Baraka is popular among well-heeled tourists who rely on TripAdvisor for restaurant recommendations, but there are other fine dining restaurants in Budapest, some even with a Michelin star, that offer better-portioned dishes at more reasonable price point. Baraka’s seasonally-changing menu, prepared by chef André Bicalho, a Brazilian-native, blends French fare with notes of Asian, particularly Japanese flavors.
For example, the bouillabaisse fish soup comes with a crab-filled gyoza perched in it. While it’s one of the best items on the menu, I was left wishing, as with other dishes, for a heartier portion. In fact, some of the main courses on the tasting menu could pass for an amuse bouche, like the bite of tofu topped with coconut sorbet. Most dishes are tasty and elaborately plated, but not all of them are hits: the foie gras, a signature fine dining staple in Budapest, was unusually sinewy. They're also pricey, like the €30 red mullet with a side of spinach and bulgur.

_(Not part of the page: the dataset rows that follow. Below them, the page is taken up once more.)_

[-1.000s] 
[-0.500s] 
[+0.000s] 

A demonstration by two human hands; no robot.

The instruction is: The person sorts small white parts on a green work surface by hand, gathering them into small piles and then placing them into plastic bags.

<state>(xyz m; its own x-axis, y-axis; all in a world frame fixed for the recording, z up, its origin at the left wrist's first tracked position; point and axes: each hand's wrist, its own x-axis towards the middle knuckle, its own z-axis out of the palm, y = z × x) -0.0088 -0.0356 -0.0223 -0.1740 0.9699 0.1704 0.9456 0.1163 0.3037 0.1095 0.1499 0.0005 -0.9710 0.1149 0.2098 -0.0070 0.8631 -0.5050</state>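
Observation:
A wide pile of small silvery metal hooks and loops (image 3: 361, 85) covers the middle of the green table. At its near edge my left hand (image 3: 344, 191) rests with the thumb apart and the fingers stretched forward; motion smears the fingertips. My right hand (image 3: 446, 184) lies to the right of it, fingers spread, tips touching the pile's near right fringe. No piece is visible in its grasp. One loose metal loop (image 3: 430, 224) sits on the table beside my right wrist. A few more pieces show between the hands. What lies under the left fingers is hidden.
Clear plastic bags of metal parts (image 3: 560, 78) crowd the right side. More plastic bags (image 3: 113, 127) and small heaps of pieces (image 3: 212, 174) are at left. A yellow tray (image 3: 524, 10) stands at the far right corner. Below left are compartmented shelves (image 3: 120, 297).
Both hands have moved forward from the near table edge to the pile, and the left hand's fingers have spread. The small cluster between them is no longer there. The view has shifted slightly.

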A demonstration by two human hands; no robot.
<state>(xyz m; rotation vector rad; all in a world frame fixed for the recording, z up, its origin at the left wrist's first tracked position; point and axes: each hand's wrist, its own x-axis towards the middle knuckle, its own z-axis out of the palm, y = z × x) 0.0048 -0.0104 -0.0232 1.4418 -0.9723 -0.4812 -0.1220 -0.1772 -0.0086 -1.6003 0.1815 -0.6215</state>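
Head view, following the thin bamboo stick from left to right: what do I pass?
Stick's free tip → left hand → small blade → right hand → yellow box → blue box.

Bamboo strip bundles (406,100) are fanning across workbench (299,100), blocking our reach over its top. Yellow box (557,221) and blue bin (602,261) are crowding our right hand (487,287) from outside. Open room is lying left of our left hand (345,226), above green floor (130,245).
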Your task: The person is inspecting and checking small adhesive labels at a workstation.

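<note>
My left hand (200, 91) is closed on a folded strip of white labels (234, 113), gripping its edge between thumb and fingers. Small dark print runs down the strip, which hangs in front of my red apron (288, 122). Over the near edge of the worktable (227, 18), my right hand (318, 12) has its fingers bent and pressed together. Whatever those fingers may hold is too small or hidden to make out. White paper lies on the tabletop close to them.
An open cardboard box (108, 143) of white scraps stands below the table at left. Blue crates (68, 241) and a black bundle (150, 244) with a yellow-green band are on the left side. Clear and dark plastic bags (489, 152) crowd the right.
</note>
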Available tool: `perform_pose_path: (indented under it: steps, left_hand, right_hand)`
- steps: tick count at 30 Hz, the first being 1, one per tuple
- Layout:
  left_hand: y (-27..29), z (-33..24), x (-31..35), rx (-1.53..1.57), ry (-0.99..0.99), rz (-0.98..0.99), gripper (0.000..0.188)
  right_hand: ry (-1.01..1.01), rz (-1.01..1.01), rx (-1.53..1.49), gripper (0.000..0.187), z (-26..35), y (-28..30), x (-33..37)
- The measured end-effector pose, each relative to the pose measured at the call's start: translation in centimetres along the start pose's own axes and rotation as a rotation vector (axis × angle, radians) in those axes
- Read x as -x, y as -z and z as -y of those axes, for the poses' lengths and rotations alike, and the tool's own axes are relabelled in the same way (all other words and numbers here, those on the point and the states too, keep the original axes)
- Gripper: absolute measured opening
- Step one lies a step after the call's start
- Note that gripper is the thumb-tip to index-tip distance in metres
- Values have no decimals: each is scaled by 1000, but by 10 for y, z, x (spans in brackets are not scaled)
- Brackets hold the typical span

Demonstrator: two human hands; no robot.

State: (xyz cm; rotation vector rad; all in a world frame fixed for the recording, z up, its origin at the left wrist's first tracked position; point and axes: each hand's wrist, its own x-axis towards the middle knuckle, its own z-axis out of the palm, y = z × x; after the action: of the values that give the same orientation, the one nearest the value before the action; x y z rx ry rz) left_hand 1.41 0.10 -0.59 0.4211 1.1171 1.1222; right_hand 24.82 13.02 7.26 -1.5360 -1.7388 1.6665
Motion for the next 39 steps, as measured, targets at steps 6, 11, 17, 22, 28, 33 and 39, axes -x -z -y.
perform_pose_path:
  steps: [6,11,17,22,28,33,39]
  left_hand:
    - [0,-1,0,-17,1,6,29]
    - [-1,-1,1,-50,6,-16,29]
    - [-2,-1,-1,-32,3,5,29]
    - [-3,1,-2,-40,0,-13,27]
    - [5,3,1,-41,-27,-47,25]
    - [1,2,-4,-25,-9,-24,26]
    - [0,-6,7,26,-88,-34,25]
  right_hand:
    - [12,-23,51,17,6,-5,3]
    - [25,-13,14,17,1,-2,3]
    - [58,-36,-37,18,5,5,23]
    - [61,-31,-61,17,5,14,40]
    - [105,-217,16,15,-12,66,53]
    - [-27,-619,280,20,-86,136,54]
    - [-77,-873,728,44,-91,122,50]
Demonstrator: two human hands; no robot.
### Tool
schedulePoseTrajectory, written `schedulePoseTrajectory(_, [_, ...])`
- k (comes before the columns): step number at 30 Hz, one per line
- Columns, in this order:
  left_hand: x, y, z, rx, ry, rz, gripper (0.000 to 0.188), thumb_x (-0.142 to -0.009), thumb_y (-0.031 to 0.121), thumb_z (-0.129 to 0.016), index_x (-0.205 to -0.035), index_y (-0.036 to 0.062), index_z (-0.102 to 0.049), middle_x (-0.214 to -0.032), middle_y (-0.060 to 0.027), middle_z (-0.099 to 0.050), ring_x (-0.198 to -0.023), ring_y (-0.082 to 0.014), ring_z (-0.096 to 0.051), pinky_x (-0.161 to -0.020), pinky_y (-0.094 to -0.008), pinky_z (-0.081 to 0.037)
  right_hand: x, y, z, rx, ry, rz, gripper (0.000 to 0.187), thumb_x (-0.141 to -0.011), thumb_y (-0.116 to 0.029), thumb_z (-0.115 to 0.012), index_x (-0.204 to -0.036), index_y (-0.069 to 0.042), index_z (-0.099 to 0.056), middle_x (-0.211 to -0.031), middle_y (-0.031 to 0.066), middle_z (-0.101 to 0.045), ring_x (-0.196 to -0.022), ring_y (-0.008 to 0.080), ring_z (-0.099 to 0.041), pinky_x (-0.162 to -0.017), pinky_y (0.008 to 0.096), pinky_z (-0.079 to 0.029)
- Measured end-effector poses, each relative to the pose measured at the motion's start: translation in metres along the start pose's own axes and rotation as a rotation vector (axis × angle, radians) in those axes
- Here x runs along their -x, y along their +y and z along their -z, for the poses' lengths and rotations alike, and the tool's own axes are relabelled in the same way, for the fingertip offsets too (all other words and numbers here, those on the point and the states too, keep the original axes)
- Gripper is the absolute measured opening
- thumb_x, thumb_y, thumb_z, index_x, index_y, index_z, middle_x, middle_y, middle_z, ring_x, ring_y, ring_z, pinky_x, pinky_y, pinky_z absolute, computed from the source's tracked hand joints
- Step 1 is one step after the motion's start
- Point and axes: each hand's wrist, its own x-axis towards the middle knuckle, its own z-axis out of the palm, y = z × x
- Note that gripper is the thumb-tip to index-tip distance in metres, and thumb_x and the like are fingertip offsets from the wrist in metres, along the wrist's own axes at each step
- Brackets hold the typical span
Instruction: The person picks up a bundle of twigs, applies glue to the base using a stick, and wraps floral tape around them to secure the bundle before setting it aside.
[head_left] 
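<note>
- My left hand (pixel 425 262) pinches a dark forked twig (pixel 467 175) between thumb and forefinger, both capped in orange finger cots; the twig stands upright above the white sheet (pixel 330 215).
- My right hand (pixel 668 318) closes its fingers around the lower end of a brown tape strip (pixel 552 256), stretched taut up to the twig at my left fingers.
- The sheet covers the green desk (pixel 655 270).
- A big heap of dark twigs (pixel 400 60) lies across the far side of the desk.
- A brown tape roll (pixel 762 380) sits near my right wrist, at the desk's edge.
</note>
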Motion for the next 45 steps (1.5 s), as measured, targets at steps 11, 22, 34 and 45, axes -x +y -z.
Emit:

If you have to wait for your table, there's a full-service cocktail bar at the entrance serving top-shelf drinks. Baraka's American owner, David Seboek, runs a tight ship—the service team is poised, kind, and informed. All in all, however, the undersized 6-course tasting menu for €100 per person (including the mandatory service charge), or €170 with wine pairing, is unusually steep by Budapest standards.